Irã: Khamenei defende manter Estreito de Ormuz fechado e ameaça bases dos EUA
O líder supremo do Irã, o aiatolá Mojtaba Khamenei, afirmou que o fechamento do Estreito de Ormuz deve continuar como instrumento de pressão contra Estados Unidos e Israel e advertiu que bases militares americanas na região poderão ser alvo de novos ataques. Em mensagem televisionada nesta quinta-feira, 12, ele também pediu unidade à população e convocou participação nas manifestações do Dia de Jerusalém.
Em seu primeiro pronunciamento como líder supremo, Khamenei afirmou que o bloqueio da estratégica rota marítima deve ser mantido no contexto da guerra atual. “Certamente também se deve continuar a utilizar o instrumento de bloqueio do Estreito de Ormuz”, declarou. Ele classificou a medida como forma de pressionar os adversários e sinalizou que outras ações podem ocorrer caso o conflito se prolongue.
O líder iraniano afirmou ainda que Teerã poderá ampliar o confronto. De acordo com ele, “a abertura de outras frentes” foi estudada e poderá ocorrer “caso a situação de guerra continue e conforme os interesses o exijam”.
Khamenei também advertiu países da região que abrigam forças americanas, recomendando o fechamento dessas instalações. “Esses países devem definir sua posição em relação aos agressores contra nossa pátria e aos assassinos de nosso povo.

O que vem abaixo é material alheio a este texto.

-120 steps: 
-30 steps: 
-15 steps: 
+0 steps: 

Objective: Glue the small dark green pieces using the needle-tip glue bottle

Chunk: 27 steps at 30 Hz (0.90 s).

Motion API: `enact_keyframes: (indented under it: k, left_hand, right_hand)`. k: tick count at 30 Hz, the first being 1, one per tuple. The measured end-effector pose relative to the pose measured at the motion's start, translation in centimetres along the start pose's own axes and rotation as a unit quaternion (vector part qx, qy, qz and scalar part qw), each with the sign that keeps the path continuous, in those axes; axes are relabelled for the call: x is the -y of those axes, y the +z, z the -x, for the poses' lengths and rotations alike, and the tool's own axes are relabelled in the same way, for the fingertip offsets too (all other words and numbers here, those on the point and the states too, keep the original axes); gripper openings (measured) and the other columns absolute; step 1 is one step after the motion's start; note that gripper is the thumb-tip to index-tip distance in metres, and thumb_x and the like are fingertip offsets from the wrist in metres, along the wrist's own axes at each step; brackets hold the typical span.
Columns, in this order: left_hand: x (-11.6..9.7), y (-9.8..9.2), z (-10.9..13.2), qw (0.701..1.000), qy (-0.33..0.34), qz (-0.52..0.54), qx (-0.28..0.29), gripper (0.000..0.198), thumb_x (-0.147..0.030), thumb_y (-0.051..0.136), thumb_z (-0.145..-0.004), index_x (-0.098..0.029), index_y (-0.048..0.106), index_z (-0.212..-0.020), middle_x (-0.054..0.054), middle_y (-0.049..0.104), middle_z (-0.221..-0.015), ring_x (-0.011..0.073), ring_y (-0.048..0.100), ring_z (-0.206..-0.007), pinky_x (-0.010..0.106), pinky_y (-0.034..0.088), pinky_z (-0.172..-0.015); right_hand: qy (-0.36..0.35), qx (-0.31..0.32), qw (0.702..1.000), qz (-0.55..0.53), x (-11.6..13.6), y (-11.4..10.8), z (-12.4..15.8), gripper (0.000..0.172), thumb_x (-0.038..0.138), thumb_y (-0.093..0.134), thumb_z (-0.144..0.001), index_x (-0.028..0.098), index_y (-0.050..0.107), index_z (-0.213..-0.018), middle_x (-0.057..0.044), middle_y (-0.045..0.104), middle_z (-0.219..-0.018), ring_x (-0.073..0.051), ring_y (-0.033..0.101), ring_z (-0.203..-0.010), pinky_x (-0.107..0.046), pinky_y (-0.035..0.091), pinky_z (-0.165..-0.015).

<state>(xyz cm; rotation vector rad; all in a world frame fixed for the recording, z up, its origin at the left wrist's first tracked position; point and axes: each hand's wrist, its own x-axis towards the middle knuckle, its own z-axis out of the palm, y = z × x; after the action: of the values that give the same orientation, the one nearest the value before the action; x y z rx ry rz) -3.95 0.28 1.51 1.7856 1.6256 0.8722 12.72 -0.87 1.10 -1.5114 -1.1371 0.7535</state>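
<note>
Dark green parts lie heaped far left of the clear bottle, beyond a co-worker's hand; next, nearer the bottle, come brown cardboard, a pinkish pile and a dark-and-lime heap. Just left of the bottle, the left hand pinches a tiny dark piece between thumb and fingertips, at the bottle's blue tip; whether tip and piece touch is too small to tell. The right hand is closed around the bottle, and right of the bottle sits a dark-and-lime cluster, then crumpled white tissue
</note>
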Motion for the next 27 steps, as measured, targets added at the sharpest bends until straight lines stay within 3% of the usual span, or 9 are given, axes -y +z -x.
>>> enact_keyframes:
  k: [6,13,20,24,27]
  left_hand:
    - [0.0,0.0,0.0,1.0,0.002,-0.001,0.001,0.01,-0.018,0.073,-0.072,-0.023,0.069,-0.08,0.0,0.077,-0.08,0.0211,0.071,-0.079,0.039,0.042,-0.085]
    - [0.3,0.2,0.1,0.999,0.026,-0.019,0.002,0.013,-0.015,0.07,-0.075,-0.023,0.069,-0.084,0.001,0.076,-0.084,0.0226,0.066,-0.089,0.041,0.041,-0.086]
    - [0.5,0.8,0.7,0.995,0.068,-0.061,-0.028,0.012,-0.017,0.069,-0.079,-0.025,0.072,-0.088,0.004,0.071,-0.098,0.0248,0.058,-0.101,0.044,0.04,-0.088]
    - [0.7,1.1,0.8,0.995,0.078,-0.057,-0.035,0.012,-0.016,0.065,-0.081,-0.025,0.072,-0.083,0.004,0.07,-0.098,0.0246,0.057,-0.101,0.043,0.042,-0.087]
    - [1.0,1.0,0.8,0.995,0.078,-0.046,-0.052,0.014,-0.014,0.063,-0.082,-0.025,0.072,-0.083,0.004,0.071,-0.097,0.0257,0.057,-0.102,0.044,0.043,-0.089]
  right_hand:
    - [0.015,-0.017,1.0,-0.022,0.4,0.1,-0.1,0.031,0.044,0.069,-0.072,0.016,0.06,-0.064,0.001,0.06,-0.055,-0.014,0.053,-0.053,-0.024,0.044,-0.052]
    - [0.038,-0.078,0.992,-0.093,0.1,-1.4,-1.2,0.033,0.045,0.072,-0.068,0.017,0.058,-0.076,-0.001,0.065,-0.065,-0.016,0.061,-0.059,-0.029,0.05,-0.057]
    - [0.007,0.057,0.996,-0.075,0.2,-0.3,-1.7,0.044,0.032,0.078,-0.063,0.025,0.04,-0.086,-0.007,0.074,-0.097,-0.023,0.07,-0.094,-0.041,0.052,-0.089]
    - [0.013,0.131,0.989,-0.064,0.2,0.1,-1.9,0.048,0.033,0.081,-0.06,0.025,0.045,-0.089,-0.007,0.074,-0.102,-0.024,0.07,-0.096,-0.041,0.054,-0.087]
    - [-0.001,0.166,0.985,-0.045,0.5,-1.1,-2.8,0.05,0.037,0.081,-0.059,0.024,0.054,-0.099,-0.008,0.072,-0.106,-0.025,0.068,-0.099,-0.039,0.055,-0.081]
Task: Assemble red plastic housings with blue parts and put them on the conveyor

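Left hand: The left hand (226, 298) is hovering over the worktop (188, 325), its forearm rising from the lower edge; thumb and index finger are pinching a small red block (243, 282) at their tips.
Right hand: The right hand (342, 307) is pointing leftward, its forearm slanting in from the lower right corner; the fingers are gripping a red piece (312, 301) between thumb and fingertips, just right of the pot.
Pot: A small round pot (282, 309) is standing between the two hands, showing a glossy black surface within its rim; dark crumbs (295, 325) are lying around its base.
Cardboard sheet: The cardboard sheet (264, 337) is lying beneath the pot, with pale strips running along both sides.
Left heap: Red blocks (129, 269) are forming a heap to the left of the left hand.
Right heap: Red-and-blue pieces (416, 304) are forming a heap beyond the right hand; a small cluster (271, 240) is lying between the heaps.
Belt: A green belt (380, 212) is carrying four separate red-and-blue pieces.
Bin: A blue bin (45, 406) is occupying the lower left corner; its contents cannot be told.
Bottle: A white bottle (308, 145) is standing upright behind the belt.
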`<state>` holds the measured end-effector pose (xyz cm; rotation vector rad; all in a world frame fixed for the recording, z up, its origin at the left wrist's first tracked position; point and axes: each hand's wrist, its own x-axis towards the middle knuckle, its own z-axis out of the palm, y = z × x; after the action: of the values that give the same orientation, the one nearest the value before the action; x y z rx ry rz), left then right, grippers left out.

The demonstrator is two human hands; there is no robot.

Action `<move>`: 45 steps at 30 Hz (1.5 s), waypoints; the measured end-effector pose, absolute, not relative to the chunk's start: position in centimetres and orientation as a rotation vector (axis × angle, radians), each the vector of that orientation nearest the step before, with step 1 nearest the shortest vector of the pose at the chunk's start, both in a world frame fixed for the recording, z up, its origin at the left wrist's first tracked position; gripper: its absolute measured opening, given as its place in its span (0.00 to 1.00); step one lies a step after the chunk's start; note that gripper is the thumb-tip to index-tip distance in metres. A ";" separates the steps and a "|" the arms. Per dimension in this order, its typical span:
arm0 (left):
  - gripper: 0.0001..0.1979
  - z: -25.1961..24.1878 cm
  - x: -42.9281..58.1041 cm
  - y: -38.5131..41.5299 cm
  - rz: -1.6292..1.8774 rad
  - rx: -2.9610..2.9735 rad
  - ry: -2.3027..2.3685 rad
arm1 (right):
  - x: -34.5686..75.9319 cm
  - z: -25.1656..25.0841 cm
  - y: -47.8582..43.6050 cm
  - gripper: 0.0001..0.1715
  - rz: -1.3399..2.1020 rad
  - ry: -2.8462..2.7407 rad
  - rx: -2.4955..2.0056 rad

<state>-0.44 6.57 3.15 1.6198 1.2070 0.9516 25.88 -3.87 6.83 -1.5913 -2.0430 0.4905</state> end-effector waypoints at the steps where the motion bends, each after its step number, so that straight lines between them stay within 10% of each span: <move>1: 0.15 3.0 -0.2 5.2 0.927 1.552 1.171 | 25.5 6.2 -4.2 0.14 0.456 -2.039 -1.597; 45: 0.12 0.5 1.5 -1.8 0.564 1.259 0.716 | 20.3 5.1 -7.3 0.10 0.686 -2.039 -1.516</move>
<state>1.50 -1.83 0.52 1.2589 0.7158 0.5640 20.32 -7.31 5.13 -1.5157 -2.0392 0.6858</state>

Recomendo que fechem essas bases o mais rápido possível”, disse.
O filho do ex-líder supremo Ali Khamenei ressaltou que o Irã continuará mirando bases militares utilizadas por adversários, ainda que mantenha relações com países vizinhos. “Acreditamos na amizade com os países vizinhos e estamos apenas mirando bases militares, e continuaremos a fazê-lo se necessário”, afirmou.
No discurso, o líder do país persa prometeu retaliar as mortes causadas pelos ataques recentes. “Não deixaremos de vingar o sangue de nossos mártires”, declarou, acrescentando que o processo de vingança continuará até que seja “plenamente realizado”. Ele destacou ainda que ataques contra civis, como o ocorrido em uma escola iraniana, terão peso especial nas respostas de Teerã.
Khamenei também afirmou que o Irã exigirá compensações dos adversários. Segundo ele, caso não haja pagamento de indenizações, o país poderá confiscar ou destruir bens equivalentes do inimigo.
Além das ameaças militares, o líder iraniano fez um apelo à mobilização interna. Ele pediu unidade entre os diferentes grupos da sociedade e ressaltou a importância da participação nas cerimônias do Dia de Jerusalém, nas quais, segundo disse, “o elemento de enfrentamento ao inimigo deve receber a atenção de todos”.